PARTE 2: NUNCA FUE SUYA

Ricardo miró el teléfono.

—¿Qué dijiste?

Adrián repitió con calma:

—La casa pertenece al fideicomiso Salcedo. Mariana es la única beneficiaria con derecho de uso y control. Tú nunca figuraste como propietario.

Daniela dejó lentamente la copa sobre la mesa.

Ricardo soltó una risa nerviosa.

—Soy su esposo. Llevo cinco años viviendo aquí.

—Vivir en una propiedad no te convierte en dueño.

Mariana permaneció junto a la puerta, abrazando a Lucía.

—¿Y Grupo Meridian? —preguntó.

Hubo una pausa.

—También está protegido —respondió Adrián—. Y los documentos que Ricardo intentó hacerte firmar en el hospital no eran una simple autorización administrativa.

Ricardo palideció.

—Cuidado con lo que dices.

—Ya los revisamos.

Adrián continuó:

—Incluían cláusulas que podían transferir facultades importantes sobre las acciones de Mariana.

Daniela giró bruscamente hacia Ricardo.

—Me dijiste que ella había aceptado retirarse de la empresa.

Mariana la miró.

—¿Eso te dijo?

Daniela no respondió.

Ya no parecía la mujer segura que llevaba mi bata.

Parecía alguien que acababa de descubrir que había apostado por el hombre equivocado.

Ricardo avanzó.

—Mariana, estás agotada. Acabas de salir del hospital. Hablemos cuando puedas pensar con claridad.

Ella sonrió.

—Precisamente contabas con que no pudiera hacerlo.
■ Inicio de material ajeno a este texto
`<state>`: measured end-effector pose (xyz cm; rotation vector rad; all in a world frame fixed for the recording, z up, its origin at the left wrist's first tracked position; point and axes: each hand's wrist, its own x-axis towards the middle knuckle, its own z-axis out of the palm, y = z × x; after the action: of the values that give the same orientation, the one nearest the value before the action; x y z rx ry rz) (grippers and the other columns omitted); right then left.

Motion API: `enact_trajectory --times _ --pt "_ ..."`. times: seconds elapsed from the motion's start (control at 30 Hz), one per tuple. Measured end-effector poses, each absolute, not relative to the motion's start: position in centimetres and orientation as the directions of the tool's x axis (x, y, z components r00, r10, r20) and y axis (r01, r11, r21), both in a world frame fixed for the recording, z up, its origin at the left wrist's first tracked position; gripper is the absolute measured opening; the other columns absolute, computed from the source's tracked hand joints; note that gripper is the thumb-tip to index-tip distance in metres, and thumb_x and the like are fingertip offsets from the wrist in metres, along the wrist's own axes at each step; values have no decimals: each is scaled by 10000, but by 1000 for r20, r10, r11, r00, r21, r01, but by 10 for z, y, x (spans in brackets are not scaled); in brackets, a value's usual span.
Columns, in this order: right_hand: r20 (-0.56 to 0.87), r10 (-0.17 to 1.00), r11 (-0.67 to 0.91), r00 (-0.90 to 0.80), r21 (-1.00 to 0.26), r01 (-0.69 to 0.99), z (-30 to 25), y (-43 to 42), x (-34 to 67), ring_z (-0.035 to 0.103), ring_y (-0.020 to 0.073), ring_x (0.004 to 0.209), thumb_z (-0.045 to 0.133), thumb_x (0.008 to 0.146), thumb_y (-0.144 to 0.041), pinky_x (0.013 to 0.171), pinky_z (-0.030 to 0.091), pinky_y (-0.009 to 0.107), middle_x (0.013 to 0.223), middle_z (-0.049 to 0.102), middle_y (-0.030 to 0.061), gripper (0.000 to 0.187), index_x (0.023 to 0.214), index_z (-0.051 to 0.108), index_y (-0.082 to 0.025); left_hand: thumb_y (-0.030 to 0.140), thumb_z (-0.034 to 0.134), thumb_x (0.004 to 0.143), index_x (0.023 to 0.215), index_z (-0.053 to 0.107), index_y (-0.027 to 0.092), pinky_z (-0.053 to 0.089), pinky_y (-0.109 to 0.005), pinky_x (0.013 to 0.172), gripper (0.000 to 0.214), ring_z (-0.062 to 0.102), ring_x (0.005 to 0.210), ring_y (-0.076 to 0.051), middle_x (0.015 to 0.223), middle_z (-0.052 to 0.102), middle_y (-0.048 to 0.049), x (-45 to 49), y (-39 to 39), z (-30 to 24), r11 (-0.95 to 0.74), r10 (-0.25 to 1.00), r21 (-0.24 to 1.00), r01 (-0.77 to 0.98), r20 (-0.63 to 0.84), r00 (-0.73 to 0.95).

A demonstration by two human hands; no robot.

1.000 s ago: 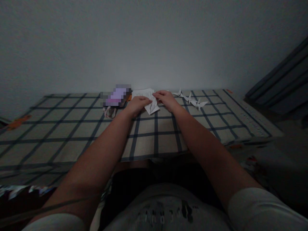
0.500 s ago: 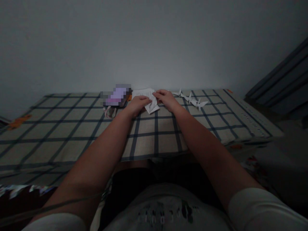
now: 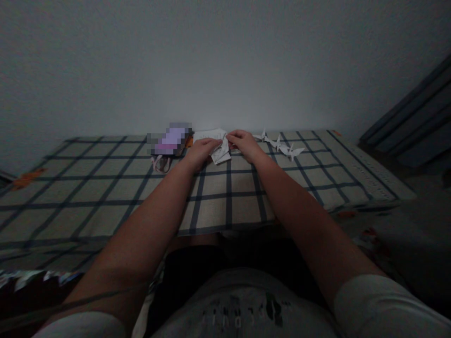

El silencio cayó sobre la sala.

Entonces Mariana señaló las maletas.

—Saca tus cosas.

Ricardo parpadeó.

—¿Qué?

—Tienes razón. Alguien debe abandonar esta casa hoy.

Miró a Daniela.

—Pero no seremos Lucía y yo.


Cuarenta minutos después llegó Adrián acompañado por personal de seguridad y otro abogado.

Ricardo dejó de discutir.

Daniela se cambió rápidamente y se marchó sin despedirse.

Antes de salir, Ricardo se volvió hacia Mariana.

—Sin mí no sabes dirigir Meridian.

Aquello casi la hizo reír.

—Mi padre fundó Meridian.

—Y yo la convertí en lo que es.

Adrián abrió otra carpeta.

—Sobre eso también tenemos noticias.

Ricardo se quedó quieto.

Durante meses habían aparecido transferencias sospechosas desde varias filiales.

Pagos a consultoras.

Contratos inflados.

Gastos autorizados personalmente por Ricardo.

Mariana había pensado que eran simples decisiones empresariales.

Ahora serían auditados.

—No puedes acusarme de robar —dijo él.

—Todavía no te he acusado de nada —respondió Mariana—. Estoy pidiendo una auditoría.

Eso pareció asustarlo todavía más.


Las siguientes semanas fueron suficientes.

La auditoría descubrió irregularidades que Ricardo jamás imaginó que alguien revisaría.

Fue apartado de cualquier función que dependiera de la autoridad de Mariana mientras abogados y auditores determinaban responsabilidades.

Daniela renunció pocos días después.

Y Ricardo empezó a llamar.

Primero furioso.

Después conciliador.

Finalmente desesperado.

Mariana no respondió.

Tenía algo más importante que hacer.

Recuperarse.

Cuidar a Lucía.

Y aprender nuevamente a dirigir la vida que había permitido que otros administraran por ella.


Dos meses después, Mariana regresó a Grupo Meridian.

Entró con Lucía dormida en brazos.

Los empleados se levantaron al verla.

Adrián la esperaba frente al antiguo despacho de su padre.

—¿Lista?

Mariana observó la placa de la puerta.

PRESIDENCIA EJECUTIVA

Respiró hondo.

—Ahora sí.

Aquella noche regresó a Lomas de Chapultepec.

No había maletas junto a la puerta.

No estaba Daniela usando su ropa.

No estaba Ricardo explicándole qué podía conservar de su propia vida.

Solo había silencio.

Mariana acostó a Lucía en su cuna y observó la fotografía de su padre.

Tres días después de dar a luz, Ricardo había intentado echarla de casa creyendo que era una mujer débil, dependiente y demasiado agotada para defenderse.

Su mayor error no fue subestimarla.

Fue olvidar algo mucho más sencillo.

Nunca había sido su casa.

Nunca había sido su empresa.

Y Mariana tampoco había sido nunca de su propiedad.